▸ **Directions for this task**: Each of the records that follow needs an exact reproduction.

━━━━━━

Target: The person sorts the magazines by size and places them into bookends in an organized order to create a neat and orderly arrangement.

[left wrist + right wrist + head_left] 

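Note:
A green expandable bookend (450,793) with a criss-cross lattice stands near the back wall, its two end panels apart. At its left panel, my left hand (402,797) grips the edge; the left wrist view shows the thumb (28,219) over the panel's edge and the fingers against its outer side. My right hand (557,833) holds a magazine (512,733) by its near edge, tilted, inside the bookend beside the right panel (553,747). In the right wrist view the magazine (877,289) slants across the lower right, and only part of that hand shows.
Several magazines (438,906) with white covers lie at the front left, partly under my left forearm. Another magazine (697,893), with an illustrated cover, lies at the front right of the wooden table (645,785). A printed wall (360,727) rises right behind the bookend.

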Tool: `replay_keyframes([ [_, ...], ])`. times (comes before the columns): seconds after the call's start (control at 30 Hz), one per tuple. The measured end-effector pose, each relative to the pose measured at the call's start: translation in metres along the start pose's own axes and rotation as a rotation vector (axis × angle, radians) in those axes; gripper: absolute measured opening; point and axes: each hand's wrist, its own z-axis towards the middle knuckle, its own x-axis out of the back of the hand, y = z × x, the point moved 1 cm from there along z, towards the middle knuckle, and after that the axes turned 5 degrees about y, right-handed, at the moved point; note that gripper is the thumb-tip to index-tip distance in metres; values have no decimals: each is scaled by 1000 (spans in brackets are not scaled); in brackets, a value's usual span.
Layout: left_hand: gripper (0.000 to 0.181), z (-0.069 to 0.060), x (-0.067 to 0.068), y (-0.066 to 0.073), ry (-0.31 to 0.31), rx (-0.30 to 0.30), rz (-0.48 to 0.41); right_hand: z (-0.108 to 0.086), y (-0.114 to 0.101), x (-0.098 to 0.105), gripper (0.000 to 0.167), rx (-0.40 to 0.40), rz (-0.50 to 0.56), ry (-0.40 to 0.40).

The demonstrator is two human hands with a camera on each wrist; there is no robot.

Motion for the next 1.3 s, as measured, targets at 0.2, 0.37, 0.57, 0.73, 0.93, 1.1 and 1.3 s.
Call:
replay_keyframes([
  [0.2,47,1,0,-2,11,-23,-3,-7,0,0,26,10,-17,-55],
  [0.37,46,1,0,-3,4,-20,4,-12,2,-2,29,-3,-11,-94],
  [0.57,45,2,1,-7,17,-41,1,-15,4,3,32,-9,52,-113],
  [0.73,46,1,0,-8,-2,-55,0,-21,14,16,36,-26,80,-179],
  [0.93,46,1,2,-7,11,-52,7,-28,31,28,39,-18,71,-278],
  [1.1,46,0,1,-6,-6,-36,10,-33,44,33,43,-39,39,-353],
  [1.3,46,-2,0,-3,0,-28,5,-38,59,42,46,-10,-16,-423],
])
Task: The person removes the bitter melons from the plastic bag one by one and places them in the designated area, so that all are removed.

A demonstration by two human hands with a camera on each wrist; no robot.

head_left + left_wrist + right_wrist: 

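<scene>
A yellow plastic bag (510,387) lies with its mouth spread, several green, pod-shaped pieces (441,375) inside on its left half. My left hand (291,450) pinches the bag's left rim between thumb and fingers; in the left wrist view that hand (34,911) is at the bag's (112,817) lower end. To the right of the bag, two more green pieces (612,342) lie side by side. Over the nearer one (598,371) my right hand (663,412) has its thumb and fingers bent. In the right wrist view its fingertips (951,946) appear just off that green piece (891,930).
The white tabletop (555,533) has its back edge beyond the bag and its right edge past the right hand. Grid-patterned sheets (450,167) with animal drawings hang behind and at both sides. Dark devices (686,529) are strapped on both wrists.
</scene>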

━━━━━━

▸ **Output of the exercise**:
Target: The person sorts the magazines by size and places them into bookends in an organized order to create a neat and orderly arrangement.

[left wrist + right wrist + head_left] 

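Note:
A green expandable bookend (450,793) with a criss-cross lattice stands near the back wall, its two end panels apart. At its left panel, my left hand (402,797) grips the edge; the left wrist view shows the thumb (28,219) over the panel's edge and the fingers against its outer side. My right hand (557,833) holds a magazine (512,733) by its near edge, tilted, inside the bookend beside the right panel (553,747). In the right wrist view the magazine (877,289) slants across the lower right, and only part of that hand shows.
Several magazines (438,906) with white covers lie at the front left, partly under my left forearm. Another magazine (697,893), with an illustrated cover, lies at the front right of the wooden table (645,785). A printed wall (360,727) rises right behind the bookend.
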
Tool: `replay_keyframes([ [_, ...], ])`. times (comes before the columns): seconds after the call's start (control at 30 Hz), one per tuple. The measured end-effector pose, each relative to the pose measured at the call's start: translation in metres along the start pose's own axes and rotation as a rotation vector (axis × angle, radians) in those axes; gripper: absolute measured opening; point and axes: each hand's wrist, its own z-axis towards the middle knuckle, its own x-axis out of the back of the hand, y = z × x, the point moved 1 cm from there along z, towards the middle knuckle, and after that the axes turned 5 degrees about y, right-handed, at the moved point; note that gripper is the thumb-tip to index-tip distance in metres; values have no decimals: each is scaled by 1000 (spans in brackets are not scaled); in brackets, a value's usual span.
Layout: left_hand: gripper (0.000 to 0.181), z (-0.069 to 0.060), x (-0.067 to 0.068), y (-0.066 to 0.073), ry (-0.31 to 0.31), rx (-0.30 to 0.30), rz (-0.48 to 0.41); right_hand: z (-0.108 to 0.086), y (-0.114 to 0.101), x (-0.098 to 0.105), gripper (0.000 to 0.167), rx (-0.40 to 0.40), rz (-0.50 to 0.56), ry (-0.40 to 0.40).

The demonstrator is two human hands with a camera on each wrist; there is no robot.

Motion for the next 1.3 s, as measured, targets at 0.2, 0.37, 0.57, 0.73, 0.93, 1.1 and 1.3 s.
Call:
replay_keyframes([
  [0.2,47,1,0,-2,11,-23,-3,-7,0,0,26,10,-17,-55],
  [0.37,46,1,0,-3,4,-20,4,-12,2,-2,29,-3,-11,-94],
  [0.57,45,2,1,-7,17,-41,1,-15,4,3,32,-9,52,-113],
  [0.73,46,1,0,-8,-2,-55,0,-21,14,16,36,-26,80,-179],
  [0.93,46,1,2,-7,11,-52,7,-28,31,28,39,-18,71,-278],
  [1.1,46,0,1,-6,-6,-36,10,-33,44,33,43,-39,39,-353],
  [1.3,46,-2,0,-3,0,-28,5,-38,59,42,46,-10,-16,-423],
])
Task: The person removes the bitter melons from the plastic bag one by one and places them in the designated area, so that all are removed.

A demonstration by two human hands with a camera on each wrist; no robot.

head_left + left_wrist + right_wrist: 

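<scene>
A yellow plastic bag (510,387) lies with its mouth spread, several green, pod-shaped pieces (441,375) inside on its left half. My left hand (291,450) pinches the bag's left rim between thumb and fingers; in the left wrist view that hand (34,911) is at the bag's (112,817) lower end. To the right of the bag, two more green pieces (612,342) lie side by side. Over the nearer one (598,371) my right hand (663,412) has its thumb and fingers bent. In the right wrist view its fingertips (951,946) appear just off that green piece (891,930).
The white tabletop (555,533) has its back edge beyond the bag and its right edge past the right hand. Grid-patterned sheets (450,167) with animal drawings hang behind and at both sides. Dark devices (686,529) are strapped on both wrists.
</scene>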

Nothing further remains to be added to the answer.